Shari Redstone, the daughter of late media mogul Sumner Redstone, and former acting chief executive of CBS Joe Ianniello are at the center of the dispute, in which stockholders allege that the duo had pressured the company into entering into an unfair merger that created ViacomCBS.

Vice Chancellor Joseph Slights of the Delaware Court said it is reasonable to explore a claim that Ianniello “sold” support for the deal to Redstone in exchange for accepting a $125 million severance. As a result, the judge threw out Ianniello and ViacomCBS’ motions to dismiss.

The judge cited a reversal of positions by Redstone and Ianniello as worthy of examination. Before being crowned acting CEO, Ianniello served as the number two to longtime CBS CEO Les Moonves, who, before being ousted over sexual misconduct allegations in 2018, had been staunchly against a merger of CBS and its sister company Viacom. The judge cited Ianniello’s support of Moonves’ position and the exec’s attempts to block the merger prior to his support of the deal.
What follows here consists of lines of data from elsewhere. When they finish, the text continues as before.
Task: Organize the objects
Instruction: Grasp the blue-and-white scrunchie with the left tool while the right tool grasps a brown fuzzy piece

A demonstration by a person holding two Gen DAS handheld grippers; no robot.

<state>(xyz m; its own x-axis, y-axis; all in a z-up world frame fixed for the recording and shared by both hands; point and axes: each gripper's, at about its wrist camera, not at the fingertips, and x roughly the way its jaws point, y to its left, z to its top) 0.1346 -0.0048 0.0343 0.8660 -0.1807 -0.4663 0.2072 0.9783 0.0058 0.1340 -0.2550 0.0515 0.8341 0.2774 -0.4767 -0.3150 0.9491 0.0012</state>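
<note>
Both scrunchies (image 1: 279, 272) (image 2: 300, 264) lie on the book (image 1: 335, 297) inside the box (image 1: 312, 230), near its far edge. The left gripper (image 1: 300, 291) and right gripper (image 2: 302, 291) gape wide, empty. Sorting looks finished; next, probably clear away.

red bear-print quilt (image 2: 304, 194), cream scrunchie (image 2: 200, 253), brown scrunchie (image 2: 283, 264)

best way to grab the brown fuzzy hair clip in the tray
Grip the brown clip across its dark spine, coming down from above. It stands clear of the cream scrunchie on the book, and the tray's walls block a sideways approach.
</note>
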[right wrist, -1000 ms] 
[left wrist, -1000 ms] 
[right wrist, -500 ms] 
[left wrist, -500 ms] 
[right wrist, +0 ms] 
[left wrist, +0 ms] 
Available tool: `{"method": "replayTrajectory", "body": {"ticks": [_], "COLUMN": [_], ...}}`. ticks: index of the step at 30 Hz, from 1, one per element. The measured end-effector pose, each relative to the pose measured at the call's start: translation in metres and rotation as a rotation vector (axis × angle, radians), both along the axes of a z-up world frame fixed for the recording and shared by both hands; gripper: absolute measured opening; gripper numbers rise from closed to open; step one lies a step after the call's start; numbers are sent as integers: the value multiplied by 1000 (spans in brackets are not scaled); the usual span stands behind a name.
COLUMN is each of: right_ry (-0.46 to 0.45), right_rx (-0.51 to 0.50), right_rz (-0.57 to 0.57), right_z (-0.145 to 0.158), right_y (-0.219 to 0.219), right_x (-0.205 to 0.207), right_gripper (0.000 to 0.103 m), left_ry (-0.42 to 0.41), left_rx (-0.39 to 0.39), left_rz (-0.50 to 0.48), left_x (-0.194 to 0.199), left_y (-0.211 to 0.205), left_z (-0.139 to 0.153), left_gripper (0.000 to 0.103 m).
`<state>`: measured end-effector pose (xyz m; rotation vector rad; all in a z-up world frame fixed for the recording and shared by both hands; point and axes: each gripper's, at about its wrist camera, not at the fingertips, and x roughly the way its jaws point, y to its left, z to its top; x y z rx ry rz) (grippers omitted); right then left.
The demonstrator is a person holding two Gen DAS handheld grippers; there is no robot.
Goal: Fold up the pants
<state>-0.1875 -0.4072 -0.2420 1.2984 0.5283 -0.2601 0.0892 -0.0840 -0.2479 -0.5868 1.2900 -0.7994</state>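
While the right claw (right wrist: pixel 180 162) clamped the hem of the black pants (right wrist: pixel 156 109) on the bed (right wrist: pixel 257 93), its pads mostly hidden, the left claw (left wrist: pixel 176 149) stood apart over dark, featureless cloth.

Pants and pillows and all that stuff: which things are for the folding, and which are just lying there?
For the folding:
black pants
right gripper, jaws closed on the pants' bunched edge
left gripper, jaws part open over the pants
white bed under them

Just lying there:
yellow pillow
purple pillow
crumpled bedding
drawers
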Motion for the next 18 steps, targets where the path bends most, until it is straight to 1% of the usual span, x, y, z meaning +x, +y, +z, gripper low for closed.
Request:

The judge pointed to the fact that Ianniello’s reversal of position resulted in his severance ballooning from $60 million to $125 million. Redstone had publicly criticized Ianniello’s severance at the lower figure, but later supported it in order to move the merger forward.

“Both Ianniello’s and Ms. Redstone’s 180-degree change from their prior positions support reasonable inferences that Ianniello’s enriched severance compensation was a quid pro quo and that he violated his fiduciary duty, with the Director Defendants’ help, by giving his loyalty to Ms. Redstone in return,” Slights wrote. “By selling his endorsement for the Merger — which Plaintiffs well plead Ianniello knew was bad for CBS stockholders — Ianniello conceivably violated his fiduciary duty of loyalty.”

Ianniello disputed this allegation and said he originally thought the merger was bad for CBS, but once he took the helm of the company, he changed his mind. He left in early 2020, months after the ViacomCBS merger was completed in late 2019.

“At this stage, Ianniello has offered no basis that would allow the Court to deny Plaintiffs the reasonable inference that his contractual incentive to support the allegedly unfair merger overpowered his counteracting incentive as a stockholder to support only a fair merger,” Slights concluded.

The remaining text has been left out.